**Problem to work on:** An exact transcription of all the data is required, with every image removed.

**Recorded data:**
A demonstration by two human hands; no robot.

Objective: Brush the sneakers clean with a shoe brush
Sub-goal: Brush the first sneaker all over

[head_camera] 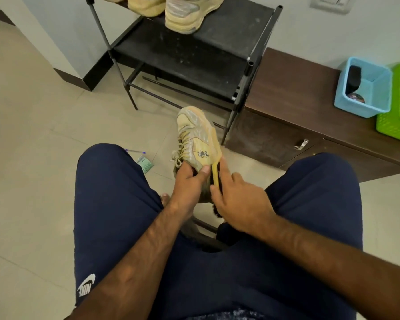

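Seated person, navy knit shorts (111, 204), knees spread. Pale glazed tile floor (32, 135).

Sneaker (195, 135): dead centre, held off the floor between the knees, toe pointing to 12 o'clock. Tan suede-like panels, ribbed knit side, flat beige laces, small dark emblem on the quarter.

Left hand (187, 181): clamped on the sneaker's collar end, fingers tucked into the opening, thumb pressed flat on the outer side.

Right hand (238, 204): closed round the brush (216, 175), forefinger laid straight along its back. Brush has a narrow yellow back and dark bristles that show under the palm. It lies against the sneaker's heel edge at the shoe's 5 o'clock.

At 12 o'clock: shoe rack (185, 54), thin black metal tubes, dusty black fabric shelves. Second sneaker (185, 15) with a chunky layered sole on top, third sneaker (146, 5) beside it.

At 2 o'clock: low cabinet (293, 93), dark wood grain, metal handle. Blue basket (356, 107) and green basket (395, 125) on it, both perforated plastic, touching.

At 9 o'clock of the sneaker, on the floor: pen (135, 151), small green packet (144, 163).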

**Solution to the exercise:**
A demonstration by two human hands; no robot.

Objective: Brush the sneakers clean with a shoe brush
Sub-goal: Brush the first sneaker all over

[head_camera] 

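Seated person, navy knit shorts (111, 204), knees spread. Pale glazed tile floor (32, 135).

Sneaker (195, 135): dead centre, held off the floor between the knees, toe pointing to 12 o'clock. Tan suede-like panels, ribbed knit side, flat beige laces, small dark emblem on the quarter.

Left hand (187, 181): clamped on the sneaker's collar end, fingers tucked into the opening, thumb pressed flat on the outer side.

Right hand (238, 204): closed round the brush (216, 175), forefinger laid straight along its back. Brush has a narrow yellow back and dark bristles that show under the palm. It lies against the sneaker's heel edge at the shoe's 5 o'clock.

At 12 o'clock: shoe rack (185, 54), thin black metal tubes, dusty black fabric shelves. Second sneaker (185, 15) with a chunky layered sole on top, third sneaker (146, 5) beside it.

At 2 o'clock: low cabinet (293, 93), dark wood grain, metal handle. Blue basket (356, 107) and green basket (395, 125) on it, both perforated plastic, touching.

At 9 o'clock of the sneaker, on the floor: pen (135, 151), small green packet (144, 163).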

The answer to this exercise has been written out completely.